What the task requires: Restate the opening lines of the material below word for word, stopping after the line that contains "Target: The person".

BEGIN

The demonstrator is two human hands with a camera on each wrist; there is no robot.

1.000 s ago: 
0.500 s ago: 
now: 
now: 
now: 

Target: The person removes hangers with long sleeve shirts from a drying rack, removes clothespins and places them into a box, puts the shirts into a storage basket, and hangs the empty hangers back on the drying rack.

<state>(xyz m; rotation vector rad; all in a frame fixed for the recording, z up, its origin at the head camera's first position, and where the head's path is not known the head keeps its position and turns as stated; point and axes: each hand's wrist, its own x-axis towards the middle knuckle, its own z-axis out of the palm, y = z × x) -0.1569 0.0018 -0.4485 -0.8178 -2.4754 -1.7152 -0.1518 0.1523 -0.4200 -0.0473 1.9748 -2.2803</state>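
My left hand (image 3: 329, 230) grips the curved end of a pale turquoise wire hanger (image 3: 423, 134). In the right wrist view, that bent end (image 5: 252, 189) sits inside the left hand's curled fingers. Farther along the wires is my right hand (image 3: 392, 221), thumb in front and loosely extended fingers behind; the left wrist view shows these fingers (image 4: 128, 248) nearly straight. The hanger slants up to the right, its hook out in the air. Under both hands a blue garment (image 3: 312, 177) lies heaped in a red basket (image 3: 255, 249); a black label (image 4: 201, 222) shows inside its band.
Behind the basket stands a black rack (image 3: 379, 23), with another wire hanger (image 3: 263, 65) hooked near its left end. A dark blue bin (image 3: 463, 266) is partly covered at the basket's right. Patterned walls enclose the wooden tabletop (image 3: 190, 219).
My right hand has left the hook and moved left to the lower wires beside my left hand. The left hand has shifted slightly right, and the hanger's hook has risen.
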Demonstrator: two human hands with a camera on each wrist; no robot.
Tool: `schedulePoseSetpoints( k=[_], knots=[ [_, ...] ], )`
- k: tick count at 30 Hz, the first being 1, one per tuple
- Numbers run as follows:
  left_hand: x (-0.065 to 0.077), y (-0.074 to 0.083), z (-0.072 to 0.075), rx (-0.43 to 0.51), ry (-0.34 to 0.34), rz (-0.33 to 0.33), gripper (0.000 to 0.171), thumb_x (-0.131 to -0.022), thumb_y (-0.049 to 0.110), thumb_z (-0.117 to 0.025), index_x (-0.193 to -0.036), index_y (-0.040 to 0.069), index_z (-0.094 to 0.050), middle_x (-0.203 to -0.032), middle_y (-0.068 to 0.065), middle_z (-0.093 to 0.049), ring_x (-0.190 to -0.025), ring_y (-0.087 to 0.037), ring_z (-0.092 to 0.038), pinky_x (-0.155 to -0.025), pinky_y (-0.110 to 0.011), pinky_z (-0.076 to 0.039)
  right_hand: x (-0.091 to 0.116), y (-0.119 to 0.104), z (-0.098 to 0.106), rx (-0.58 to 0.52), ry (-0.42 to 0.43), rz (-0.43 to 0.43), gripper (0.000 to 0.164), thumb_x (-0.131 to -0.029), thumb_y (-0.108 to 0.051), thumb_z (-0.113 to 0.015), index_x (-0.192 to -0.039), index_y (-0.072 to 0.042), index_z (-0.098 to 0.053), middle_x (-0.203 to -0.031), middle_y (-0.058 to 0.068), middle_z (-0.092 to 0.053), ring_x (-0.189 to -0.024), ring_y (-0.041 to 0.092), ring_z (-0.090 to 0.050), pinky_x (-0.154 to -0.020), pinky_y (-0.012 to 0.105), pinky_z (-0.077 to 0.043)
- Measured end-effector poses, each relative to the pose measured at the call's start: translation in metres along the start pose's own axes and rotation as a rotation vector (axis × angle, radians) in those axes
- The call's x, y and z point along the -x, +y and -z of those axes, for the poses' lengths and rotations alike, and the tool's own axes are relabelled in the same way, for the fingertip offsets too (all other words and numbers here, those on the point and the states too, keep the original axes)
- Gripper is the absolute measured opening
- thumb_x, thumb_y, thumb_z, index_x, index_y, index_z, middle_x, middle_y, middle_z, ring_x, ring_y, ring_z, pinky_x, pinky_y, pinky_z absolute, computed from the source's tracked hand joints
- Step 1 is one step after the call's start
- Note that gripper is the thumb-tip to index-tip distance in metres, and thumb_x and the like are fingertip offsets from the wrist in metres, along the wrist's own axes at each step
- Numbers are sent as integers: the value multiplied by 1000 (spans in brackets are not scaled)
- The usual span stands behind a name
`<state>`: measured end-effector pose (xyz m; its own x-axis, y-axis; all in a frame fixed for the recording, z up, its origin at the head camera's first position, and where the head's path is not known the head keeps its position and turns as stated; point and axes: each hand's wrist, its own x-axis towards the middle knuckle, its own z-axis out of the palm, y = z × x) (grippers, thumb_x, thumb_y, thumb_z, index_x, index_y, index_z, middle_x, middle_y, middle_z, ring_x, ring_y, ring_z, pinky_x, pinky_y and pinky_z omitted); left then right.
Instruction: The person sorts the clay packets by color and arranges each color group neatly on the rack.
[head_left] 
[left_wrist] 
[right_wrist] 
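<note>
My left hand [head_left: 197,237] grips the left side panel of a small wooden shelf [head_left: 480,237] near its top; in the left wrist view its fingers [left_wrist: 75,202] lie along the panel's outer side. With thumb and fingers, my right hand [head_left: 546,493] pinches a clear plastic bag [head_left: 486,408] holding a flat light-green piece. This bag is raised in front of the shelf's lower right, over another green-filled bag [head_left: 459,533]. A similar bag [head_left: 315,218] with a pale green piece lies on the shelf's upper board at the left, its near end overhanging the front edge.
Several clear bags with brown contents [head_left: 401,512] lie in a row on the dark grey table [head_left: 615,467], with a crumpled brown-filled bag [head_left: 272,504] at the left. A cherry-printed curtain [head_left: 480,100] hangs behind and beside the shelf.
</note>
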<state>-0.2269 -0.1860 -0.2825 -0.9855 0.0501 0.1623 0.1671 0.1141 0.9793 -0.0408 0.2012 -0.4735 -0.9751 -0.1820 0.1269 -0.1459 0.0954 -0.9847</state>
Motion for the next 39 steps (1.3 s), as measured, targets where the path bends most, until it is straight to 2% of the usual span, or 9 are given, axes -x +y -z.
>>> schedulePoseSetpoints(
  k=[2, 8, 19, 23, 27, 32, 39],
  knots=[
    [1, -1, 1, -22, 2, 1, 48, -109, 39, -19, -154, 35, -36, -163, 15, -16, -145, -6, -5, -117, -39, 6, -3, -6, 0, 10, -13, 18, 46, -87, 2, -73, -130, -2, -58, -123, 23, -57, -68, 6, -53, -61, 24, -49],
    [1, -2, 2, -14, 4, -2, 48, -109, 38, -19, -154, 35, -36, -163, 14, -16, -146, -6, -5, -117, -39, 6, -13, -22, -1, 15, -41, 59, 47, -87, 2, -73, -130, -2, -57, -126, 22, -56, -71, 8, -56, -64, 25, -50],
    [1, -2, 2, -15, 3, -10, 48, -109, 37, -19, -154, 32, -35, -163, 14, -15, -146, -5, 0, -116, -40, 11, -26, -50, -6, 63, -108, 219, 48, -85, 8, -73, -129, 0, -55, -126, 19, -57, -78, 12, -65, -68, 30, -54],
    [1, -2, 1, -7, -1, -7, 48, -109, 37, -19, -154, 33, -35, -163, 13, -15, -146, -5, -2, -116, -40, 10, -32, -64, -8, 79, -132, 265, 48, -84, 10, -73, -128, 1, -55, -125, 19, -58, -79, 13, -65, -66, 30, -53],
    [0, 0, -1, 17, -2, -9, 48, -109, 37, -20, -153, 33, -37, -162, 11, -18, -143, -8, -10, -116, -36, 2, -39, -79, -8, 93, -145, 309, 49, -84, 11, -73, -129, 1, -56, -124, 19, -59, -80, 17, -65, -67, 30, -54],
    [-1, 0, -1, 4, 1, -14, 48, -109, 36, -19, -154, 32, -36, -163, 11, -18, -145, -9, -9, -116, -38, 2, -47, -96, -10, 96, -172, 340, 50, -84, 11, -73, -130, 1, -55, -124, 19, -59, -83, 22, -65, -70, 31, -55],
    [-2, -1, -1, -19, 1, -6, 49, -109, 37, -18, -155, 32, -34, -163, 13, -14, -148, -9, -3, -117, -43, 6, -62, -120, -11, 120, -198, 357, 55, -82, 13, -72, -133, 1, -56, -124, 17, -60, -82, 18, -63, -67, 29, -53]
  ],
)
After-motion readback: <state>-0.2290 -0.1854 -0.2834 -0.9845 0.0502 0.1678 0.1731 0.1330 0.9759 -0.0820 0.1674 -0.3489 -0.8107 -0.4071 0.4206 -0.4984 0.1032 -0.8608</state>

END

Reply to the exercise:
The demonstrator is two human hands with a camera on each wrist; there is no robot.

1.000 s ago: 
0.500 s ago: 
now: 
now: 
now: 

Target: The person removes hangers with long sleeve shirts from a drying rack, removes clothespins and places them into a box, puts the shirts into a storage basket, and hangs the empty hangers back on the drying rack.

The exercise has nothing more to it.